_Assignment_
Report each line of the data that has "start" somewhere in it.

[Records contained in a dataset]

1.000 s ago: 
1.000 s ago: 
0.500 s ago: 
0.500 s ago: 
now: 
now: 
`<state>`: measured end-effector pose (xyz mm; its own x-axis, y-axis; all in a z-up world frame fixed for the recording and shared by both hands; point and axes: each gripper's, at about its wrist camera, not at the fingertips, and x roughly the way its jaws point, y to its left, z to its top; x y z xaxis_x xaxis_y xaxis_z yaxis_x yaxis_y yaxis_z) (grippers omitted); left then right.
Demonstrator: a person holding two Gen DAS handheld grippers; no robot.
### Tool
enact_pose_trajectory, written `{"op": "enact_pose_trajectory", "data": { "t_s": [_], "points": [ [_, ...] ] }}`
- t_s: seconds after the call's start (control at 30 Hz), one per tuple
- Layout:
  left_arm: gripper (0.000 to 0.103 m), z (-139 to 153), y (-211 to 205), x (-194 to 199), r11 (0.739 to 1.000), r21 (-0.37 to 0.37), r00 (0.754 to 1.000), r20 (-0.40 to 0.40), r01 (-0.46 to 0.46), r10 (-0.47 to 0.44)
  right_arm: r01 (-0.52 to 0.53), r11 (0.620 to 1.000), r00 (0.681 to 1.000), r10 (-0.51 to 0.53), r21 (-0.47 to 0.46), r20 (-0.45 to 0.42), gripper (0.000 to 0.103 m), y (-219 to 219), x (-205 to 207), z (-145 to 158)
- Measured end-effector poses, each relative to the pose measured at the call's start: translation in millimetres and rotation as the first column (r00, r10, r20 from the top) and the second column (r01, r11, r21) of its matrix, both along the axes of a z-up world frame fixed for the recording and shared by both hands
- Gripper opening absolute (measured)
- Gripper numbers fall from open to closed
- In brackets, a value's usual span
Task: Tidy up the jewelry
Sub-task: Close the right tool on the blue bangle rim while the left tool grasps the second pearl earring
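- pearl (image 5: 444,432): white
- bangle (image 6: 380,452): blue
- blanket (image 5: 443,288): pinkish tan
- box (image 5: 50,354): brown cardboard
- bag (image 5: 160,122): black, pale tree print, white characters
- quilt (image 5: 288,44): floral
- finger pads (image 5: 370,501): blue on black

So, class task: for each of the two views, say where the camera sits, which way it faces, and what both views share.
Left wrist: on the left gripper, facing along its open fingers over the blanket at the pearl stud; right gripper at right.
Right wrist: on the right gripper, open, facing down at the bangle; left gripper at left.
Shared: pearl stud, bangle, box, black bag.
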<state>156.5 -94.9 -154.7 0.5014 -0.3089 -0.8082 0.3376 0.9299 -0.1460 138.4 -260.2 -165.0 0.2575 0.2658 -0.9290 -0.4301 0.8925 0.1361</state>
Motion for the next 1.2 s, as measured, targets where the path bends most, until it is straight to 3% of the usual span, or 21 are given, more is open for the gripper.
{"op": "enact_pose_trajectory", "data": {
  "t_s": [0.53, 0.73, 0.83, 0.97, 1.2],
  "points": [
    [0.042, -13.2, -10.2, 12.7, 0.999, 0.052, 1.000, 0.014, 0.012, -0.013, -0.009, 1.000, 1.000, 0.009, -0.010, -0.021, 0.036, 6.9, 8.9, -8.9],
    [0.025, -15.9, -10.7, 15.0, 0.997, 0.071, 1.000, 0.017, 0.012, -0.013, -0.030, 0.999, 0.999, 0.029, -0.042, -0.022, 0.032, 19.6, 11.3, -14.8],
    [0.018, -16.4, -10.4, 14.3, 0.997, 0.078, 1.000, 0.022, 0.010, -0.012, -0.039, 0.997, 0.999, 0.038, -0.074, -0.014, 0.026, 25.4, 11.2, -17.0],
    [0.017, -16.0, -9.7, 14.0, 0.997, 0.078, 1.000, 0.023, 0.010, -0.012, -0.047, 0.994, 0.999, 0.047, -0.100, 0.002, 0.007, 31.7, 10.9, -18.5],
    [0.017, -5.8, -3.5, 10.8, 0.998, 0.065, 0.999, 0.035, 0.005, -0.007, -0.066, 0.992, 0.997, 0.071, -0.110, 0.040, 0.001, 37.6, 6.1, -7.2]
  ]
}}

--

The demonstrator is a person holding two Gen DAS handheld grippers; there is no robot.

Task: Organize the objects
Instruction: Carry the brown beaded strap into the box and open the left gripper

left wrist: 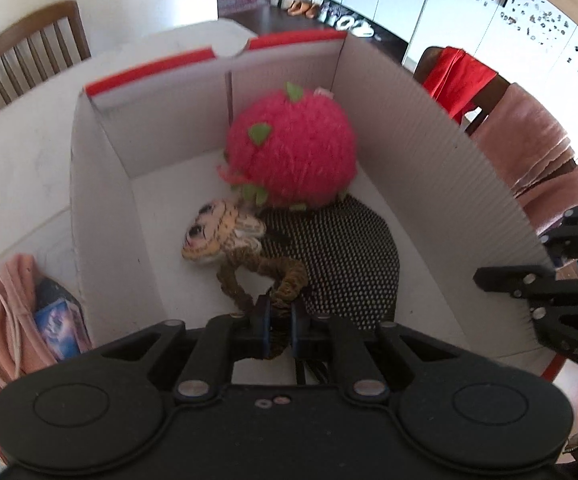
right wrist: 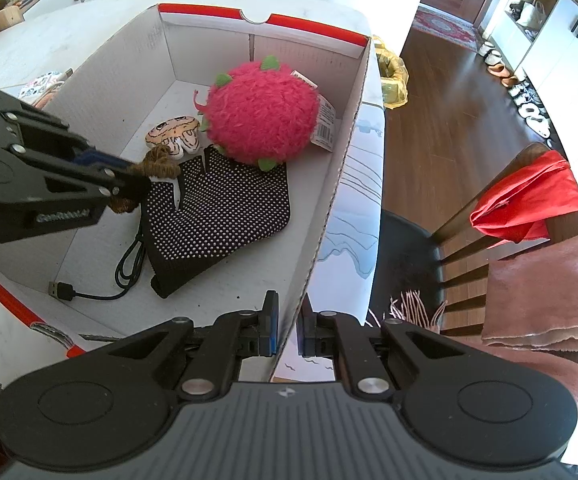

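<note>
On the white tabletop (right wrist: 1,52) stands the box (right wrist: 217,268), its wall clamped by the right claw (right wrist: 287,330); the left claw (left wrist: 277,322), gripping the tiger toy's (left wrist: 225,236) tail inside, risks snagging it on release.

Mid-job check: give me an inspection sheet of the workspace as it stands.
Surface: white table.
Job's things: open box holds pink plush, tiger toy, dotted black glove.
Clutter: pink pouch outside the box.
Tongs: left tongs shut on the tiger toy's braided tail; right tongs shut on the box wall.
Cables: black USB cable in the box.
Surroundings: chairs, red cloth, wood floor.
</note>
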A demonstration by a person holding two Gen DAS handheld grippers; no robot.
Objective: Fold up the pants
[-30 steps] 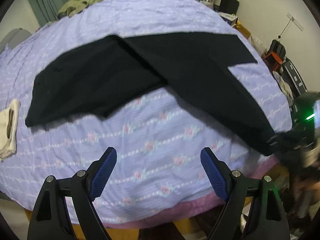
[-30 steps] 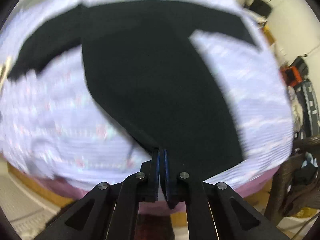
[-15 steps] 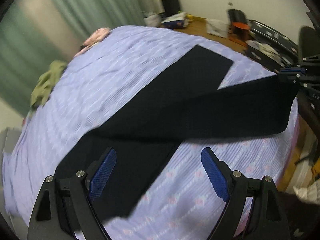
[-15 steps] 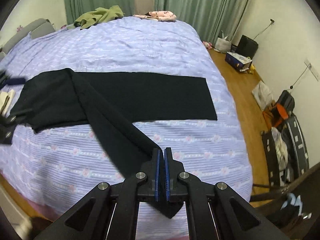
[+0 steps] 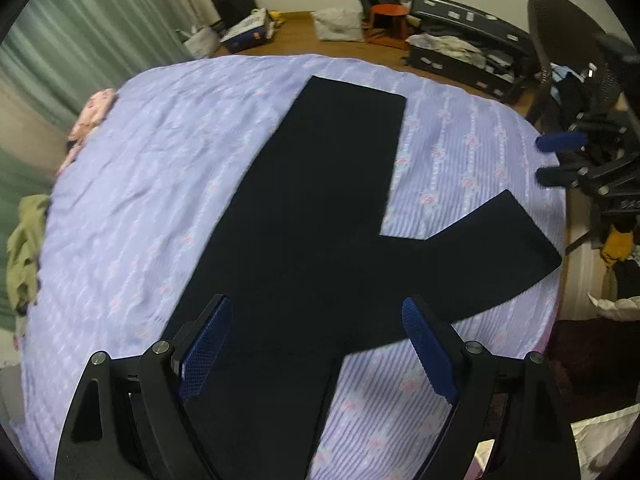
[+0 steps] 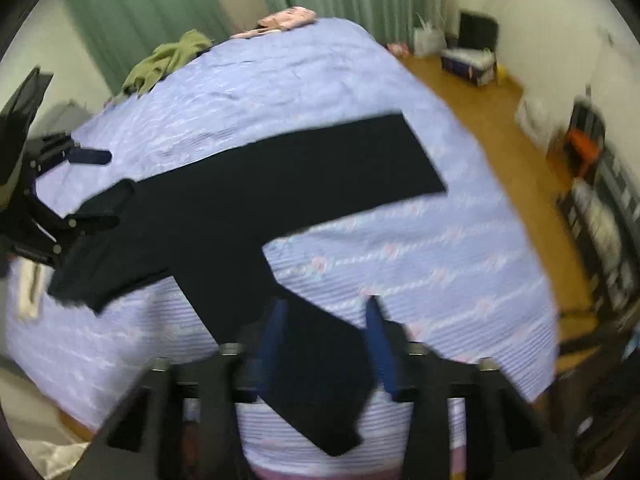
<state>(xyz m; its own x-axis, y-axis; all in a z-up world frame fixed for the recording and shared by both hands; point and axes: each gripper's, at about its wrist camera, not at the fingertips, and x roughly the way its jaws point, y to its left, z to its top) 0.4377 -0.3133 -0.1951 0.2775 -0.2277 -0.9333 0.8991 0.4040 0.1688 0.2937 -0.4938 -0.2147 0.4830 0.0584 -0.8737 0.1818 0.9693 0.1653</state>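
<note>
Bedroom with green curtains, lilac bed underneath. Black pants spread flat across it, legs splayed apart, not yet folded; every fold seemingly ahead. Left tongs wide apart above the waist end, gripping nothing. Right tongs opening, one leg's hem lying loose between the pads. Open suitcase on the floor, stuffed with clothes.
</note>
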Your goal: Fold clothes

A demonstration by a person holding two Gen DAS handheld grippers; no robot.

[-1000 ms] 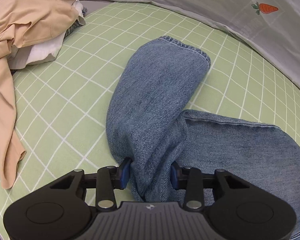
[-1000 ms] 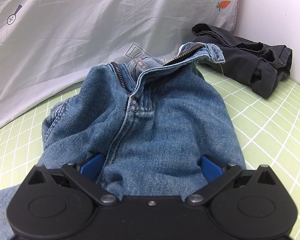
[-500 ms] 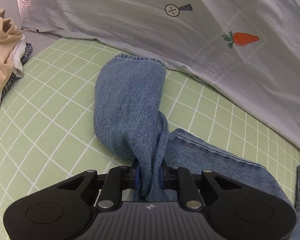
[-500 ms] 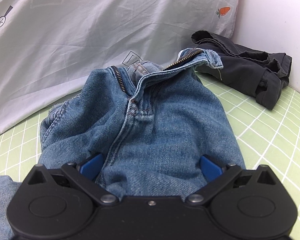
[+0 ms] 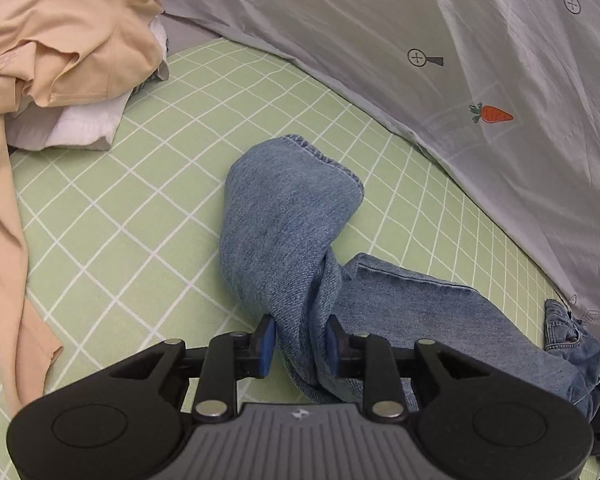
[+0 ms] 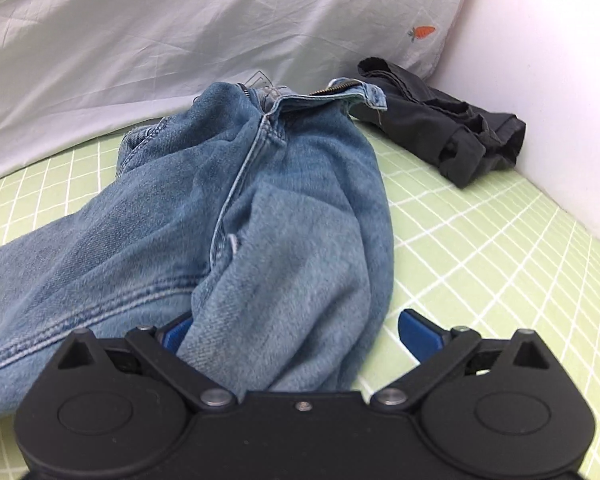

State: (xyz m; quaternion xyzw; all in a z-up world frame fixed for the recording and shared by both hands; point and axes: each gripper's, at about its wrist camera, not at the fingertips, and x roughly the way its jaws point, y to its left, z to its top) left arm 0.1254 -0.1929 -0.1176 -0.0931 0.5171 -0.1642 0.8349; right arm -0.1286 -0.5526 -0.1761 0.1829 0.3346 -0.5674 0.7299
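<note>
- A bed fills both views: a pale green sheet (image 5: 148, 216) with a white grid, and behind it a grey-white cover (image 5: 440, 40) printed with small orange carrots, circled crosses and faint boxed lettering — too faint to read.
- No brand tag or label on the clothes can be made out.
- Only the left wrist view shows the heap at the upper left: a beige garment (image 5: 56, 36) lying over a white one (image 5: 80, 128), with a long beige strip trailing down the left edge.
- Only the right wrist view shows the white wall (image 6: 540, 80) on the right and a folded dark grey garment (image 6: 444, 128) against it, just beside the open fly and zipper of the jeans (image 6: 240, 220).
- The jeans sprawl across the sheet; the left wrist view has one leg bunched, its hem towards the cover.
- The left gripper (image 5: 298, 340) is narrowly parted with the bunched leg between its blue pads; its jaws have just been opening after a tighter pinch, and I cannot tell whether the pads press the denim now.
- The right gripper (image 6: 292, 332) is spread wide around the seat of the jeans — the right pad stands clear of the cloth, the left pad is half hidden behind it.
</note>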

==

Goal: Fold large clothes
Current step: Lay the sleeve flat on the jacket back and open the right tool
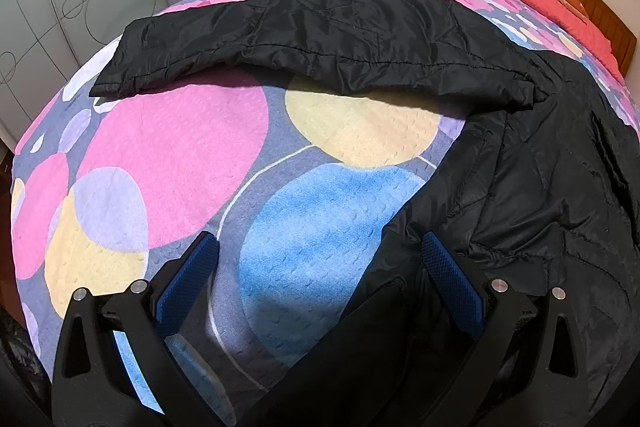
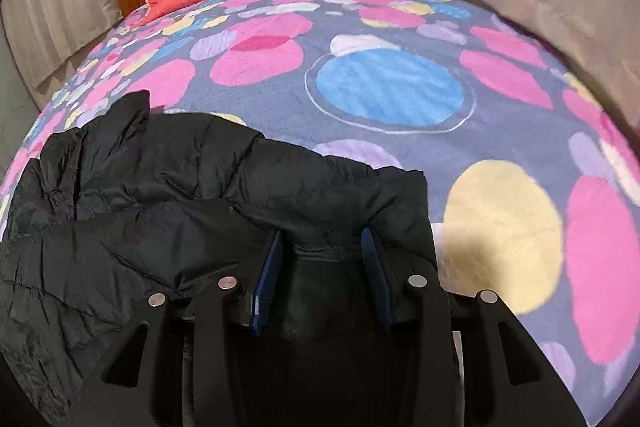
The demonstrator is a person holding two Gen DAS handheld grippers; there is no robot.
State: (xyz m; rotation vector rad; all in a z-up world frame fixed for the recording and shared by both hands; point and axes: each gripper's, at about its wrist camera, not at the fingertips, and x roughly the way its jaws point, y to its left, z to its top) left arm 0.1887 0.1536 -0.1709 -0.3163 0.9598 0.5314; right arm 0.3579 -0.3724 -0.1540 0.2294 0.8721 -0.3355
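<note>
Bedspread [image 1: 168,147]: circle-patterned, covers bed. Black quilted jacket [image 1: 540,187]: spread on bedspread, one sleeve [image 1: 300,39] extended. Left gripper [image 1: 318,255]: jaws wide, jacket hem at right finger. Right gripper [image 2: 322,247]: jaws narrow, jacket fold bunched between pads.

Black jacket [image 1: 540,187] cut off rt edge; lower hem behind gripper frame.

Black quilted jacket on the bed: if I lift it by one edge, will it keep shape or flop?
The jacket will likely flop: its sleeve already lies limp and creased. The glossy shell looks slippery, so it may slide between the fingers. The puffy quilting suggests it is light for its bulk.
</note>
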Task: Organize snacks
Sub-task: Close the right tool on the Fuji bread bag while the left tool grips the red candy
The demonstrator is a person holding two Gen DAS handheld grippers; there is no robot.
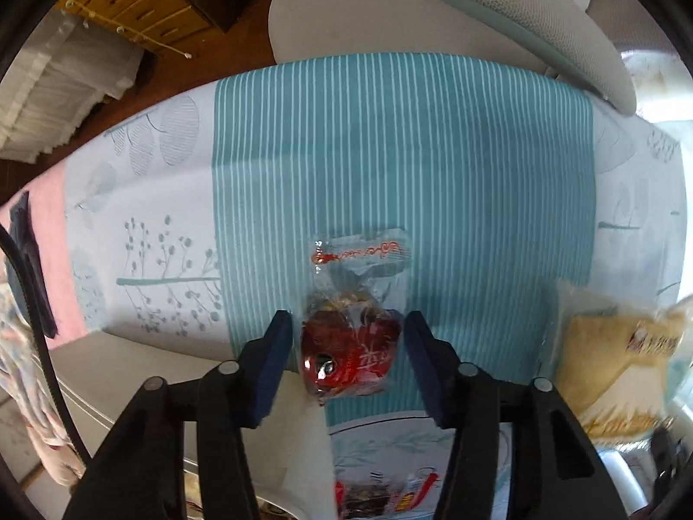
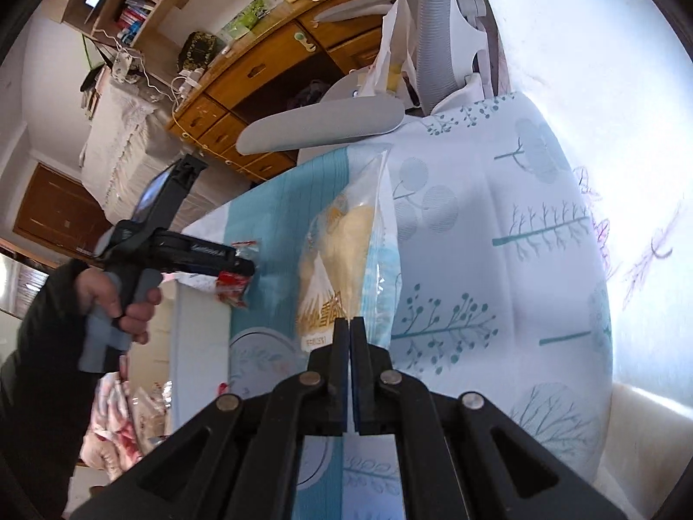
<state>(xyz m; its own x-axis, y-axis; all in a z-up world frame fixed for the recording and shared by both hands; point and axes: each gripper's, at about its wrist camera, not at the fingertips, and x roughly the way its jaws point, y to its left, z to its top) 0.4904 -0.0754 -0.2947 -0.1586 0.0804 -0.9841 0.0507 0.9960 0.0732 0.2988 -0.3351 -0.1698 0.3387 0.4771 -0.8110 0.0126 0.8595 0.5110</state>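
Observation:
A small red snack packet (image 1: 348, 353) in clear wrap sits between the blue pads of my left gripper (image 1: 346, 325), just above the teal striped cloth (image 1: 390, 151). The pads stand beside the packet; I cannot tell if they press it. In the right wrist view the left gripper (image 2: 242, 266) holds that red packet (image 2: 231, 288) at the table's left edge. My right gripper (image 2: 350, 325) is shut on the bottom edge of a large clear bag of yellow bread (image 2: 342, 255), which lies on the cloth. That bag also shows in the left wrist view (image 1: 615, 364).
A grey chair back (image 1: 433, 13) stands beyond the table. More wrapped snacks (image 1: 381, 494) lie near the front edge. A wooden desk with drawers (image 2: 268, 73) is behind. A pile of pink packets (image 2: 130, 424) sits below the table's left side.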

_Output for this exercise_
- t_s: seconds after the call's start (control at 30 Hz), one per tuple
- Measured end-effector poses, each relative to the pose measured at the call's start: translation in millimetres and rotation as the first column (r00, r10, r20 from the top) and the second column (r01, r11, r21) of its matrix, both along the axes of a z-up world frame fixed for the recording and shared by both hands

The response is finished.